Entity conversion in embedded content

Hi

I have some problems getting entity conversion in embedded content processing in SDL Trados Studio 2015 to work the way I'd like it to work...

I'd like Studio to interpret the character entities it finds (reader settings) and show that in the editor, but I'd like Studio to output the actual characters in the output (writer settings).

In some cases, Studio even double escapes things.

 

Input?

  • Hello Torben,

    Can you knock up a small test file please and attach to the post? Just a few lines to make this simple will do nicely and will make it easy to anonymise.

    Thanks

    Paul

    Paul Filkin | RWS Group

    ________________________
    Design your own training!

    You've done the courses and still need to go a little further, or still not clear? 
    Tell us what you need in our Community Solutions Hub

  • Hehe, we've been discussing this with Patrik the other day extensively ;-) There are two parts of the problem...
    First, you need to carefully think about what you are actually (un)escaping/converting... e.g. if you have HTML embedded inside an XML and you do the entities conversion during load at the XML level already, the content goes into the embedded HTML parser already unescaped... and vice versa during the save. So this is where your double-escaping may be coming from...
    And second, the conversion itself... If the settings would be working as actually intended, you would never be able to achieve what you want, because the SDL's generic rule is "whatever format comes in, must also go out"... i.e. if you have source files with entities, it is assumed that they are there for a reason (heh, this USED to be true long time ago in the times when clients actually KNEW what they are doing...) and therefore it is expected that they MUST be in the targets as well. It has never been intended to be able to select different options for "load" and "save" separately".
    BUT! ;-) There is a loooooong-standing "bug" in Studio across all versions - you can enable the conversion as such (enable the listbox with individual checkboxes) BUT UNCHECK ALL CHECKBOXES... ;-) And that combination actually does what you want - it converts the entities to characters during LOAD, but preserves the actual characters during save! ;-)

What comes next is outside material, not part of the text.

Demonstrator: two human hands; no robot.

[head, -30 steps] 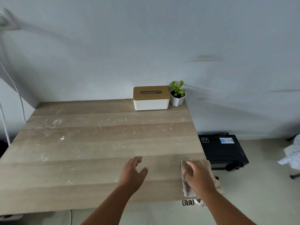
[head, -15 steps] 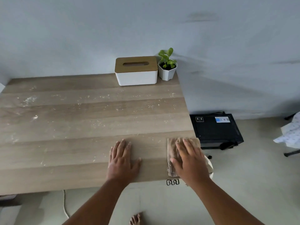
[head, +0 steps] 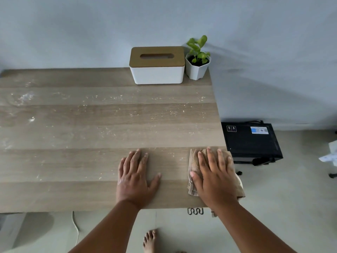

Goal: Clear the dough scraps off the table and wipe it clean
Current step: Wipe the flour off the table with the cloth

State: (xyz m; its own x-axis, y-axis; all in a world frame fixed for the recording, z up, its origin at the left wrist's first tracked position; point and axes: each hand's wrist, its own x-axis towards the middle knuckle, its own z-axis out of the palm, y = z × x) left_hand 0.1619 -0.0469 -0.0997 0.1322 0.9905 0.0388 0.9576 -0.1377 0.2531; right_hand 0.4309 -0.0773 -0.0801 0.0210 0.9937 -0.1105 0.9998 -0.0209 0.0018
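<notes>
Both hands flat on a floury wooden table (head: 73, 161).
The right hand (head: 215, 178) presses a tan cloth (head: 194, 161) at the near right corner; the left hand (head: 135, 178) lies spread, empty (white specks (head: 27, 96) dust the boards), grey wall behind.

R hand (head: 216, 177) flat on cloth (head: 195, 162)

Wooden table (head: 76, 161) against a pale wall — dusted with white specks.

Pale flecks and smears (head: 25, 97) scatter across the far and left boards, thinner toward the near edge. At the far right corner stand a white tissue box with a wooden lid (head: 157, 65) and, just beside it, a small potted plant (head: 197, 64). Near the front right edge a tan cloth (head: 196, 161) lies under the right hand (head: 213, 178) — the left hand (head: 135, 178) rests flat beside it.
</notes>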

    We have discussed with Patrik how to get the best of both worlds - fixing this "bug", but leaving the option to select different behavior for load and save... didn't come to a reasonable solution since it would complicate the settings in the first place, and there are different ways how to organize the more complex settings page... which would be better looked at by some proper UX designer.

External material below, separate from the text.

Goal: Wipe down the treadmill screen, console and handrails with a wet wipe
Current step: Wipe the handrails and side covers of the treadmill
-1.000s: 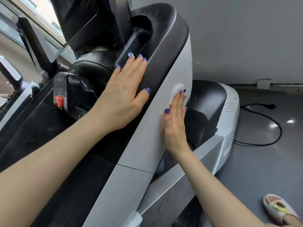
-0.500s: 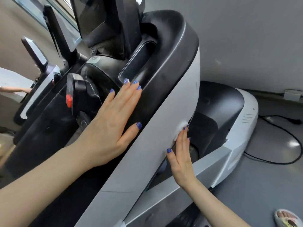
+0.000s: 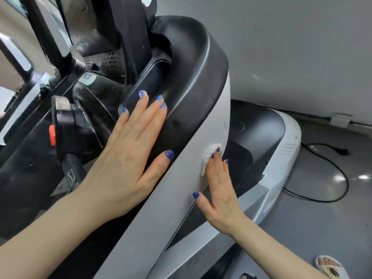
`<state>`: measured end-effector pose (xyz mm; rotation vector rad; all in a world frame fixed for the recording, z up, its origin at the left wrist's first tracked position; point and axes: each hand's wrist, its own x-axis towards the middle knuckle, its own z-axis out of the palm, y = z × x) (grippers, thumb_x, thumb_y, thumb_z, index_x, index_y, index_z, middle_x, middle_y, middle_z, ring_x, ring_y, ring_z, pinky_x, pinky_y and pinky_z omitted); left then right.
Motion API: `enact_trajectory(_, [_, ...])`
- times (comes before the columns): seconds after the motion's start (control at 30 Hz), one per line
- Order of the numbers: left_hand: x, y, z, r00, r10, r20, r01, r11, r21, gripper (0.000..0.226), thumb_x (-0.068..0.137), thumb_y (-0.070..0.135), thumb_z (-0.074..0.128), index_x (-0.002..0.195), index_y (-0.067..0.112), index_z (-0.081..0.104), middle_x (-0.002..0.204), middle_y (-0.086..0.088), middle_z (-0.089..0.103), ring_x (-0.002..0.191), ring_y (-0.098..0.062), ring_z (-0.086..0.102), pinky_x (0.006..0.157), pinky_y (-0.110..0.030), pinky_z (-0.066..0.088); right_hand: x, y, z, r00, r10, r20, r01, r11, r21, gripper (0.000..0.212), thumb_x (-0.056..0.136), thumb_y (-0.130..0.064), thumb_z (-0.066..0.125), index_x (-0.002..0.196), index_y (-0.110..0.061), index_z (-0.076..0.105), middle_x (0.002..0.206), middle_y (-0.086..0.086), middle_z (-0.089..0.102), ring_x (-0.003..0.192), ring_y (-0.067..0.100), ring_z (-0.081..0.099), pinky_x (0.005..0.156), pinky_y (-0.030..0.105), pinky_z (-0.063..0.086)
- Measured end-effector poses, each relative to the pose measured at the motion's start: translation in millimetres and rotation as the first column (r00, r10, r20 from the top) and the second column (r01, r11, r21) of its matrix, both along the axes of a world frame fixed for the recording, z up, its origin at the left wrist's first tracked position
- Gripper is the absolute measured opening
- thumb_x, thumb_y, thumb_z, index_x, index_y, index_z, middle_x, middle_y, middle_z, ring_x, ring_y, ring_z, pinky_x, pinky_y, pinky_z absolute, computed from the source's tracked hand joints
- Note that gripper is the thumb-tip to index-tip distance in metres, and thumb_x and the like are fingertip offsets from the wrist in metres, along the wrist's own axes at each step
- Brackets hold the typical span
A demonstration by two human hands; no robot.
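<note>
- Two hands lie flat on the machine: my right hand (image 3: pixel 219 190), fingers straight and together, presses the wet wipe (image 3: pixel 209 156) against the treadmill's grey side panel (image 3: pixel 161 208), near its outer edge.
- My left hand (image 3: pixel 128 158), fingers extended, rests on the black console rim (image 3: pixel 193 81).
- I judge the wipe soft, light and prone to bunching; best pinned flat under the fingertips.
</note>
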<state>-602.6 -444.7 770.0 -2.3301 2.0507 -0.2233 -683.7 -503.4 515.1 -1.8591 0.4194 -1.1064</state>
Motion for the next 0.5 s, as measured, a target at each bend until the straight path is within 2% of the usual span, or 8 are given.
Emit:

    The point of all this is that these days we get basically always only files CRIPPLED in million different ways, including these entities all over the place NOT for a good reason, but just because the software producing the files was written by some LAME developer who knows sh*t about computers :-\... and the 'manager' sending the files over knows about computers just "oh, it's that Facebook, Instagram and stuff, isn't it?", so asking for a fix is totally pointless...
    So we engineers need the flexibility.
  • Hi Paul

    Thank you for taking a look!

    Here is a small test file. As you can see, the client is also doing it differently, sometimes writing the actual characters, sometimes escaping things:

     

     

    Client is asking to deliver back with actual characters.

    <?xml version="1.0"?>
    <root>
      <content>
        <text>&lt;p&gt;&lt;strong&gt;If the sun is shining&lt;/strong&gt; we&amp;rsquo;d love to use R&amp;Aring;SE as &amp;nbsp;&lt;span style="line-height: 1.42857;"&gt;protection.&lt;/span&gt;&lt;/p&gt;</text>
        <text>&lt;p&gt;Tap RÅSE into a search engine and it’s quick to see that happily you love the product as much as we do. Here’s a couple of ways our product manager would love to try it out.&lt;/p&gt;</text>
      </content>
    </root>

  • Hi Torben,

    I spent a while messing with this and trying every configuration I think is possible (including the suggestion from Evzen which didn't work) but cannot achieve what you are after. I also discussed it with Patrik and he confirmed this is not going to be possible because the file is really badly authored causing a need to solve two different problems at the same time. The only option would be for us to introduce a setting for each entity and then support a different conversion behaviour for parsing and writing. This I think is starting to get too complicated when the solution is probably far easier than this.

    Just ask your client to do one thing or the other! Well... I say it's easy but it may not be!!

    Regards

    Paul

    Paul Filkin | RWS Group

    ________________________
    Design your own training!

    You've done the courses and still need to go a little further, or still not clear? 
    Tell us what you need in our Community Solutions Hub

  • As Paul says, the file is simply completely wrong!
    You would have to pre-process first the double-escaped crap like "&amp;rsquo;" or "&amp;Aring;" using a separate routine and only then it could work in Studio, I think.